_Collected data_
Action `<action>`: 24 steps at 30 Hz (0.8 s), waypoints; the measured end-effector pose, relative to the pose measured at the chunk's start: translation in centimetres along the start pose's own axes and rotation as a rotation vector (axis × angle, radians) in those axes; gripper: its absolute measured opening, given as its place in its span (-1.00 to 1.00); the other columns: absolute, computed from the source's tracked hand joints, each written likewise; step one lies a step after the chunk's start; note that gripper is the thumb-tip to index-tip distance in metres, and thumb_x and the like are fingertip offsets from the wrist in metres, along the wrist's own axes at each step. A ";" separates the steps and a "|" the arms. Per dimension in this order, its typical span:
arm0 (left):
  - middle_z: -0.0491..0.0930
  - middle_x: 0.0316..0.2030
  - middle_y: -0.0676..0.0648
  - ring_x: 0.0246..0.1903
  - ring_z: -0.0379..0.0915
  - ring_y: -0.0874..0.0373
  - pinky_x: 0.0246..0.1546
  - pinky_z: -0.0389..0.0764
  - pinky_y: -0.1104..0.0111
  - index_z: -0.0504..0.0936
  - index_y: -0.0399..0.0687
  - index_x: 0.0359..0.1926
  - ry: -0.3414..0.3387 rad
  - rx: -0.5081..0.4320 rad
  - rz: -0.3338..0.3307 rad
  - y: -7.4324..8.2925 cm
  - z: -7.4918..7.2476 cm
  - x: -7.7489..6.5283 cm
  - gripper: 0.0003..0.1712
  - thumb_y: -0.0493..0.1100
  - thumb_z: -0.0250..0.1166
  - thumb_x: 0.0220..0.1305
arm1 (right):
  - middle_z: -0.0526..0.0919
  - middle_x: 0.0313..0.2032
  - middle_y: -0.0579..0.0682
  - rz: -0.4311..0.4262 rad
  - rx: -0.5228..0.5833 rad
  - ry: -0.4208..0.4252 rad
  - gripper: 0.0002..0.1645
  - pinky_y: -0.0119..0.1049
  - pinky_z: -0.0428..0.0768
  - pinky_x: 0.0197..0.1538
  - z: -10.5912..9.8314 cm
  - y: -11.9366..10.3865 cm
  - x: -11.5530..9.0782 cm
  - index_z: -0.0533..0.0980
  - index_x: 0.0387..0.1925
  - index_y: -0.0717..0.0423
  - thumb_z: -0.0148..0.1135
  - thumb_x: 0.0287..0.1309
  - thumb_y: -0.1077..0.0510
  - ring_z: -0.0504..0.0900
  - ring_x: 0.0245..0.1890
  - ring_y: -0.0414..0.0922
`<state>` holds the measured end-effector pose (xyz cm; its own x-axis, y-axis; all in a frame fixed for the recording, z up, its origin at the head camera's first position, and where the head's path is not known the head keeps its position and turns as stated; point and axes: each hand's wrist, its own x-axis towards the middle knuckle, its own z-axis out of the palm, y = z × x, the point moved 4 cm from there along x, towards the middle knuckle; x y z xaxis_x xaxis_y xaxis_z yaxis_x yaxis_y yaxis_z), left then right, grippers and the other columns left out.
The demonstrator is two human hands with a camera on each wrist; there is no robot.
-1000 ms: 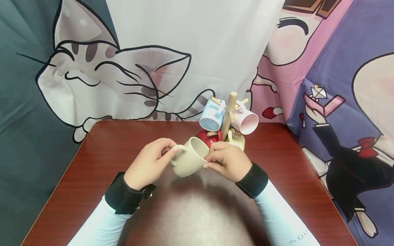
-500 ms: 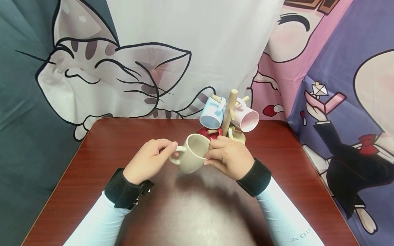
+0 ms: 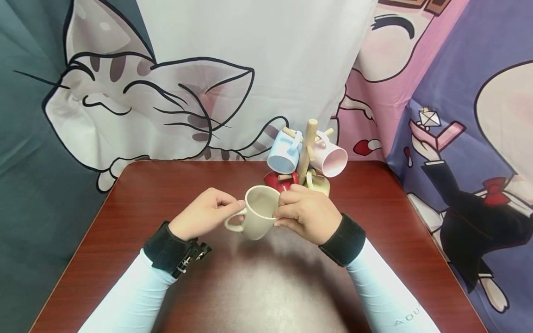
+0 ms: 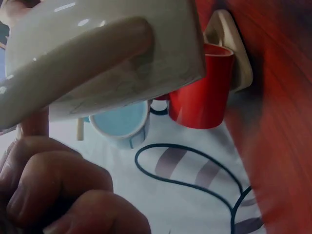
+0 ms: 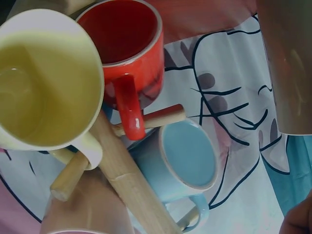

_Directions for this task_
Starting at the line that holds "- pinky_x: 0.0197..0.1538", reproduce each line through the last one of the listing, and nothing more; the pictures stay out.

_Exercise result_
  - pinky_x: 0.0197..0.1538
  - z: -10.5912..9.8314 cm
  - y: -11.9366..10.3865 cm
  - x: -11.5530..9.0782 cm
  - index_z: -0.0533..0.0980
  - index_x: 0.0387..0.1925
  - index_y: -0.0717..0.0423
  - thumb_z: -0.0148..0.1135
  - thumb_x: 0.0287..0.1309
  - thumb_y: -0.1077..0.0510
  - ring_z: -0.0504..0.0900
  - ring_x: 0.0245..0.1890
  - ring_y: -0.0414..0.0922
`<state>` holds the measured end-effector pose (xyz cm; its own x-axis, y-axis; all in a frame fixed for the recording, z up, its origin at the head camera's first position, and where the head's path is not known the head keeps its position and turns as stated; point and axes: each hand's wrist, its own x-axis towards the middle knuckle, its own z-axis out of the palm, y = z × x, the point moved 4 cm from there along x, towards the middle knuckle; x y z xaxis_x xaxis_y xaxis_z yaxis_x yaxis_y yaxis_z), left then right, grippers and the other columns left out.
The demonstrator is two human hands with a camera on each wrist; there is no robot.
-1000 ms: 
-500 ms: 
+0 ms: 
+0 ms: 
+0 ms: 

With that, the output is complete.